# [How to complete this task]
Once the line with "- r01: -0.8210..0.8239" is found in the entries below, print it and each following line exactly, stopping after the line with "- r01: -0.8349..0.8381"; print nothing else.

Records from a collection
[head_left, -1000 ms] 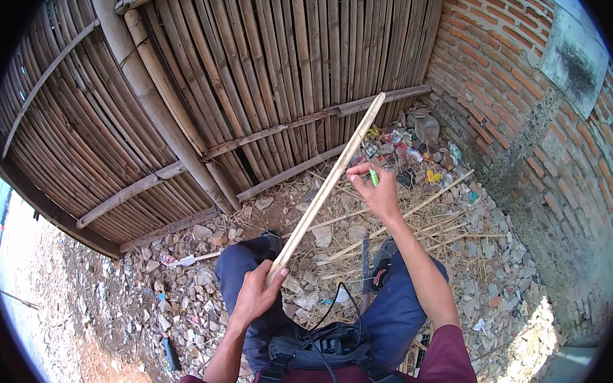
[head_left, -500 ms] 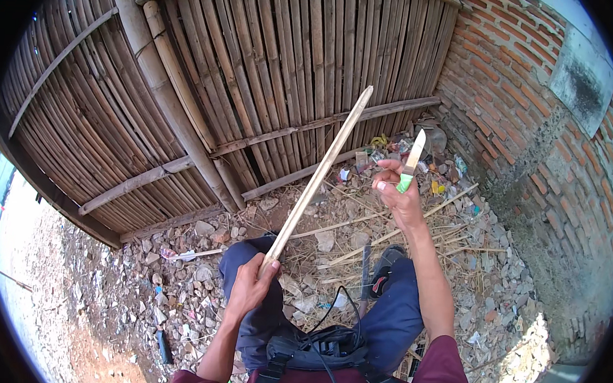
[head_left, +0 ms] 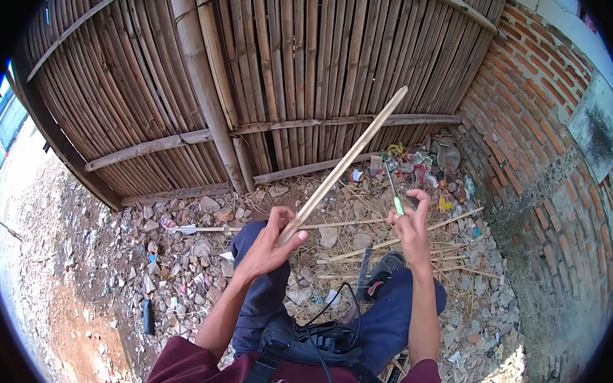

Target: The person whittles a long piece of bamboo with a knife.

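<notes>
My left hand (head_left: 265, 248) is closed around the lower end of a long, pale bamboo strip (head_left: 353, 152), its thumb stretched out beside it. The strip slants up to the right and its far end is in the air in front of the bamboo wall. To the right, my right hand (head_left: 413, 232) grips a knife (head_left: 398, 206) by its light green handle, with the index finger raised. The blade points up and slightly left, seen nearly edge-on. Knife and strip are apart.
A bamboo slat wall (head_left: 313, 60) rises ahead, and a brick wall (head_left: 538, 134) stands at the right. Stones, litter and thin bamboo strips (head_left: 359, 252) cover the ground. A dark bar (head_left: 364, 267) is between my legs, near a black waist pouch (head_left: 312, 344) with a cable.
My right hand has come lower, and the knife blade has turned from broadside to nearly edge-on, tipping left. My left hand is higher on the strip's end, its thumb now extended. The view has shifted.
</notes>
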The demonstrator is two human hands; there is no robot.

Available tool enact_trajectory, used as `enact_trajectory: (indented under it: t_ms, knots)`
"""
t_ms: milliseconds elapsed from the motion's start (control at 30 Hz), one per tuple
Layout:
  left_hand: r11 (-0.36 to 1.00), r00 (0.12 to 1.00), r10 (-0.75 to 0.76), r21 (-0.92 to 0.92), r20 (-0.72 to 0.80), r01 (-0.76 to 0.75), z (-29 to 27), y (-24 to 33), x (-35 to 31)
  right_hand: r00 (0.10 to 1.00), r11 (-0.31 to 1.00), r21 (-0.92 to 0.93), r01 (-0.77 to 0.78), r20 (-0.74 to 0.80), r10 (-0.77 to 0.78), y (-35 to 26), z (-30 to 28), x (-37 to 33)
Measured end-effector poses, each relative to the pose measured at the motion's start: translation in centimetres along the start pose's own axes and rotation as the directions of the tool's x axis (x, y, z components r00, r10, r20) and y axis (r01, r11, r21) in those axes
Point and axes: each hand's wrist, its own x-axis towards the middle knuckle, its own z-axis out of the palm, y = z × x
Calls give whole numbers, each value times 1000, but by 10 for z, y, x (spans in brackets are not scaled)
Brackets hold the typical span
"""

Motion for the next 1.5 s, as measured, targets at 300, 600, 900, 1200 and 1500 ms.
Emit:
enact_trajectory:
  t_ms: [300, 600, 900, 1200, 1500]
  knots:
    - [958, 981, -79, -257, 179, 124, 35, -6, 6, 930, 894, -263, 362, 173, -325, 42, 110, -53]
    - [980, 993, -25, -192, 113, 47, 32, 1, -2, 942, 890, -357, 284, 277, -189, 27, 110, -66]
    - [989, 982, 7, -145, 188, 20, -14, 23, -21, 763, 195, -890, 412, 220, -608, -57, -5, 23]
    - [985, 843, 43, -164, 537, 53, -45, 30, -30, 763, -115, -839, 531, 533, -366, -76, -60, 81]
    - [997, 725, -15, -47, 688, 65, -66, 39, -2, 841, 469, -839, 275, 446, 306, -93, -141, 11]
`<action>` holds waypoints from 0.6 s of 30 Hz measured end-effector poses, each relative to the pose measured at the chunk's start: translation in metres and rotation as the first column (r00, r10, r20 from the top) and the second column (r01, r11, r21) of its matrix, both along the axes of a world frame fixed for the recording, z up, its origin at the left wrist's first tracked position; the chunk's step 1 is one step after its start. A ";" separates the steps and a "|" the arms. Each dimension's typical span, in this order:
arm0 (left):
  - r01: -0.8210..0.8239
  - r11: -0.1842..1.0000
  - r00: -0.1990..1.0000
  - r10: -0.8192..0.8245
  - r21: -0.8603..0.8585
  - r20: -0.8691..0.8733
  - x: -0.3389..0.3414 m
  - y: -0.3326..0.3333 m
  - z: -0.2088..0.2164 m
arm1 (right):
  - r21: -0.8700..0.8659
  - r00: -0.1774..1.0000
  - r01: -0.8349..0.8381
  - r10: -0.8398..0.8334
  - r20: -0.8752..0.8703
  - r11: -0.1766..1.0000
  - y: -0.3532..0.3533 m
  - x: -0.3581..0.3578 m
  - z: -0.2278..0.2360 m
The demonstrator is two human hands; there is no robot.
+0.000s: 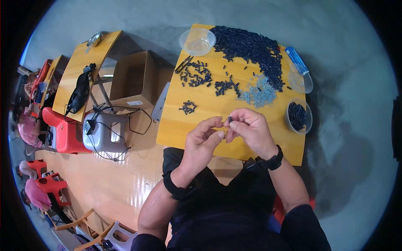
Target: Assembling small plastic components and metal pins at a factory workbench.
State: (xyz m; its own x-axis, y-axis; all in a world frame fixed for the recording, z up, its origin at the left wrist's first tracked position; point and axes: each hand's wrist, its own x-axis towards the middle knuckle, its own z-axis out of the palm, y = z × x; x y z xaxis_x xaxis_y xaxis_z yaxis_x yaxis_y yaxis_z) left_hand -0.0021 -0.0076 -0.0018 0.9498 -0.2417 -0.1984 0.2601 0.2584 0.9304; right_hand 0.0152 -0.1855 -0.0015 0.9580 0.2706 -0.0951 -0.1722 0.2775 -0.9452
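Above the near part of the yellow table (180, 129), my right hand (247, 125) pinches a small black cylindrical piece (230, 119) between thumb and fingers. My left hand (203, 140) is close beside it, thumb and fingers drawn together; whatever they hold, if anything, is too small to make out. Just beyond my hands lies a small group of short black pieces (188, 107). Farther back are looser black pieces (196, 75), a heap of thin silvery pins or screws (258, 93), and a large pile of black pieces (247, 44).
A clear round bowl (197, 43) stands at the far left corner, near dark scissors-like snips (184, 64). On the right are a tub of black pieces (297, 117), a clear lid (302, 81) and a blue box (296, 60). An open carton (133, 79) and a corded stool (106, 131) stand left.
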 end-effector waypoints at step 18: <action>-0.014 1.000 0.946 0.018 0.016 -0.324 -0.016 0.001 -0.034 | -0.628 0.981 0.123 0.000 0.193 0.769 -0.007 -0.037 -0.043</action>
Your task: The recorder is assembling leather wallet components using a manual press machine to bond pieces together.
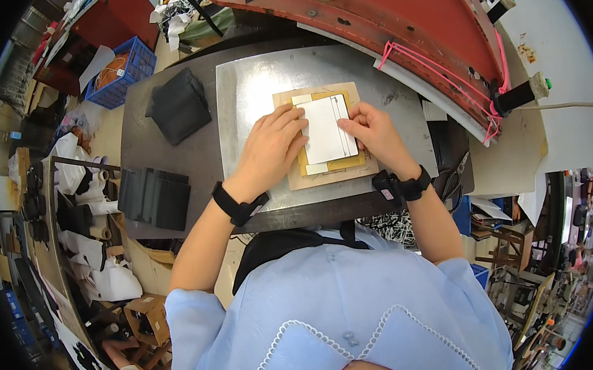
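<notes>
A white rectangular panel (323, 133) with a dark edge and thin lines down its right side lies over a yellow plate (334, 164). Beneath these is a larger tan board (323, 178), resting on a shiny metal sheet (248, 85). My left hand (278, 143) lies along the panel's left edge, its fingers stretched out and their tips touching it. At the opposite edge my right hand (375, 133) pinches the panel, thumb on top and fingers curled; the fingers' undersides are hidden. Pale strips (315, 169) show beside the panel.
Black folded pieces (177, 105) and a black stack (154, 198) sit at the table's left. A red machine beam (394, 6) with pink cord (432, 65) overhangs the far right. Scissors (454, 179) lie right of the sheet. A blue crate (121, 72) stands beyond the table.
</notes>
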A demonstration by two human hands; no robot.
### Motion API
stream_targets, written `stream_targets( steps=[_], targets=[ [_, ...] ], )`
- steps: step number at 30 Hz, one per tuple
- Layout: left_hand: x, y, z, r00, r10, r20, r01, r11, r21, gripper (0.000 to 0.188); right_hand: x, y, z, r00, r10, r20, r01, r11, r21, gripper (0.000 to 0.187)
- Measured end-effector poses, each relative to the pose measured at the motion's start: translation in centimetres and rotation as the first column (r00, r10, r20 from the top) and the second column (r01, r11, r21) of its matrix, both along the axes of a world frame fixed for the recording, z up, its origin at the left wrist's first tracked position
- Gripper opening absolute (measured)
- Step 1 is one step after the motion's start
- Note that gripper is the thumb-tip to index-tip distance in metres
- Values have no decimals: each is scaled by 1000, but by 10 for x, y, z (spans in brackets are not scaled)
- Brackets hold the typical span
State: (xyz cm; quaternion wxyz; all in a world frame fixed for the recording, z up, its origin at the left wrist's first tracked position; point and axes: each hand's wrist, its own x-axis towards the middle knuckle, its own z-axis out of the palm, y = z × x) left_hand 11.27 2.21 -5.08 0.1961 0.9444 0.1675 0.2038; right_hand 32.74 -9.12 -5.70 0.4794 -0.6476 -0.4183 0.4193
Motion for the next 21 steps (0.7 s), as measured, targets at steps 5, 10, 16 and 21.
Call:
stream_targets(
  steps=[5, 10, 16, 21],
  targets=[
    [7, 1, 2, 998, -60, -27, 62, 995, 76, 24, -1, -1, -1, 1000, -13, 25, 13, 1000, 6, 19],
    [7, -4, 0, 996, -74, -40, 76, 996, 46, 37, -3, -1, 2, 998, -19, 67, 18, 1000, 10, 20],
    [2, 0, -1, 995, -87, -48, 86, 996, -9, 47, -8, -12, 10, 978, -42, 203, 42, 999, 1, 25],
    [4, 2, 2, 993, -112, -39, 110, 993, -40, 50, -16, -27, 5, 977, -111, 182, 103, 993, 52, 31]
  ],
)
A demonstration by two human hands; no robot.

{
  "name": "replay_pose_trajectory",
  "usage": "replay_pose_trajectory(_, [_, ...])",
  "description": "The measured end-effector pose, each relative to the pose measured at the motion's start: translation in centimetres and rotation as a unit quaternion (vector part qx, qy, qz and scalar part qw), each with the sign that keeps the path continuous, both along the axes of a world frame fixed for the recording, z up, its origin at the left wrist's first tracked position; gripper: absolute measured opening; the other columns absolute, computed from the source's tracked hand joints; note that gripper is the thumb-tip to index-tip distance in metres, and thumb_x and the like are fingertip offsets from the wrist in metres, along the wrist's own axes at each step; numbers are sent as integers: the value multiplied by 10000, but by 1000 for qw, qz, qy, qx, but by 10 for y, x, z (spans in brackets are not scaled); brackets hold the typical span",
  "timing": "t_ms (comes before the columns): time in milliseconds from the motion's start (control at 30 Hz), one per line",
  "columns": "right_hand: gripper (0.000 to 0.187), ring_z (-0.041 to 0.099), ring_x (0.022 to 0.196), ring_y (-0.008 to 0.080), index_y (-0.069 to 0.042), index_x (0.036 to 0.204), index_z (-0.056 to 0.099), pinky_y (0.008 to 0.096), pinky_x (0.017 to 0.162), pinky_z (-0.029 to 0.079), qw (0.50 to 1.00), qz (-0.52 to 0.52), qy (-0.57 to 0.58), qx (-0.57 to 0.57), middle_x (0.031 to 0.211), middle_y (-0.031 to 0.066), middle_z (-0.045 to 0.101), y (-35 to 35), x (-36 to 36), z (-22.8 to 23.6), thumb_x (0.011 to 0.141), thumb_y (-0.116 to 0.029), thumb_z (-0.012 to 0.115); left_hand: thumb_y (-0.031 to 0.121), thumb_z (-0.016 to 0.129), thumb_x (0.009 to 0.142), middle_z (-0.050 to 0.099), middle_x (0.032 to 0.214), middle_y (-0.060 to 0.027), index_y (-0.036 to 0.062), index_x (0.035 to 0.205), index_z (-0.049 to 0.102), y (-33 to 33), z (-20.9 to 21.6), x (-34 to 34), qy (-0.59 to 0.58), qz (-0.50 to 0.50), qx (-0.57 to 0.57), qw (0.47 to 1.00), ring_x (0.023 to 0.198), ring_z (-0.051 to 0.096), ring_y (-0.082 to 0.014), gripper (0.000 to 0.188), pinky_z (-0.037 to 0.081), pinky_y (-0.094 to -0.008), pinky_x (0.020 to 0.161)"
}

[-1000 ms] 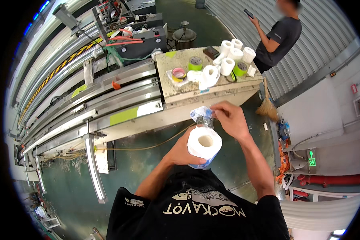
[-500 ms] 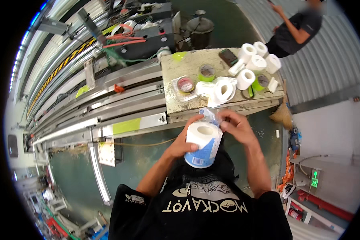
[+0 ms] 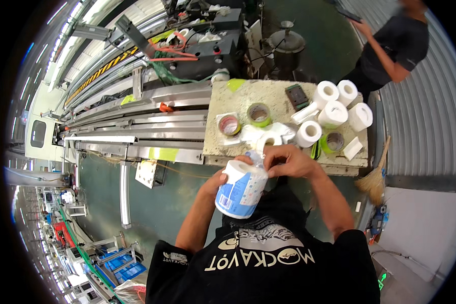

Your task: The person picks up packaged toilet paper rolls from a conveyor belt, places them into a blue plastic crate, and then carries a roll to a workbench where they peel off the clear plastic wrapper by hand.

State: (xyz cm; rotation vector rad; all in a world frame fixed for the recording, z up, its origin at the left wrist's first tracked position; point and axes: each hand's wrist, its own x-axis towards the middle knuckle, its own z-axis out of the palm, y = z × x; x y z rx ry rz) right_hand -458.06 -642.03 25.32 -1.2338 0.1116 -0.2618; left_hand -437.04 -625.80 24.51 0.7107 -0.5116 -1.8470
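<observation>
A white toilet paper roll [image 3: 241, 195] in a blue-and-white printed wrapper is held in front of my chest, tilted to the left. My left hand [image 3: 217, 181] is wrapped round its left side, thumb near the top edge. The wrapper's torn, clear plastic end [image 3: 256, 158] stands up from the roll's top. My right hand [image 3: 293, 161] is closed, pinching this loose plastic at the roll's upper right; the fingertips are partly hidden. Just beyond my hands, a bare toilet roll [image 3: 269, 139] lies among crumpled white paper on the worn table [image 3: 225, 109].
Several white rolls [image 3: 333, 114] stand at the table's right, near rolls of green tape [image 3: 259, 115] and reddish tape [image 3: 229, 125]. A dark block [image 3: 297, 97] lies behind. Metal rails [image 3: 172, 121] run leftward. A broom [image 3: 374, 182] leans at the right; a person [image 3: 397, 45] stands beyond.
The roll has turned and tipped to the left, showing more of its printed wrapper. My right hand has come closer over its upper right side. The whole view has shifted.
</observation>
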Motion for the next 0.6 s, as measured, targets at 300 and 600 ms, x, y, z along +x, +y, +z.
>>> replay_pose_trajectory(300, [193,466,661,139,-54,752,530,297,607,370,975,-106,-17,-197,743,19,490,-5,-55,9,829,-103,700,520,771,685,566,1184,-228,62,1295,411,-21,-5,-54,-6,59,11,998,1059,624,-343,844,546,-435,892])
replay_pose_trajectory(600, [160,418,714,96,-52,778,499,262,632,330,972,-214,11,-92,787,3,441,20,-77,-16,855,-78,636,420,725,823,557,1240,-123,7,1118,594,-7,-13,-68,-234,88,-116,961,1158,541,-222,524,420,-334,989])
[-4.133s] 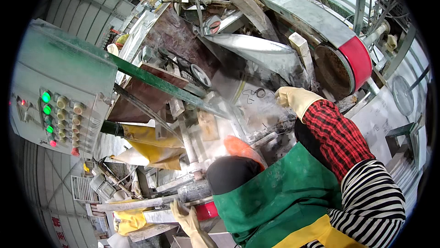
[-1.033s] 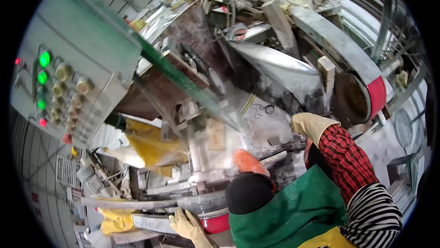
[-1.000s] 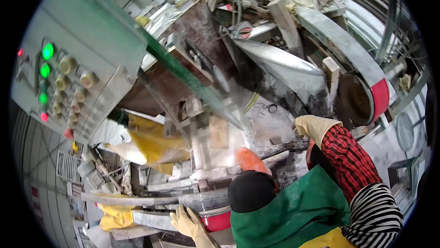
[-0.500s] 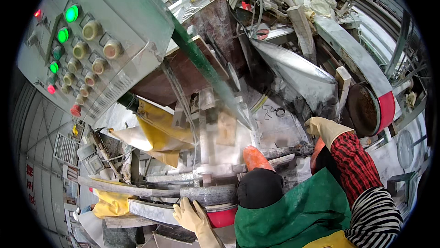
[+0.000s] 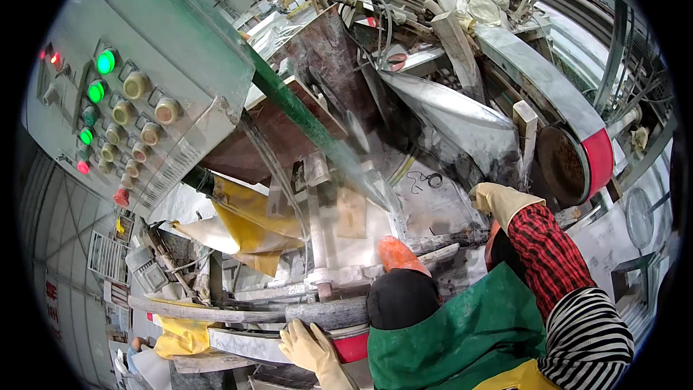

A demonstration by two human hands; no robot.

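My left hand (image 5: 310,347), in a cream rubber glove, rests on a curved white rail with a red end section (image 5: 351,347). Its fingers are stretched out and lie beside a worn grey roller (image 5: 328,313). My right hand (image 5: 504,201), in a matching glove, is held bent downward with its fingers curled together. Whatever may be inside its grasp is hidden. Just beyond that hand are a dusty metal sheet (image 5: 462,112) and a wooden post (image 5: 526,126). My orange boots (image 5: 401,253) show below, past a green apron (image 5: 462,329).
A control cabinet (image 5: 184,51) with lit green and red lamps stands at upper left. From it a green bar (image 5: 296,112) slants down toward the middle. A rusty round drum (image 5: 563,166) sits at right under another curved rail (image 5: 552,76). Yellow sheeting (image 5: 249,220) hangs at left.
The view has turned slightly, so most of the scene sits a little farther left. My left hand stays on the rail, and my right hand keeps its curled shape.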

# [Exercise answer]
  - r01: -0.8210..0.8239
  - r11: -0.1842..1.0000
  - r00: -0.1990..1.0000
  - r10: -0.8192..0.8245
  - r21: -0.8603..0.8585
  - r20: -0.8691..0.8733
  - x: -0.3389..0.3414 m
  - y: -0.3326..0.3333 m
  - z: -0.2088..0.2164 m
arm1 (right):
  - r21: -0.8700..0.8659
  - r00: -0.1774..1.0000
  - r01: -0.8349..0.8381

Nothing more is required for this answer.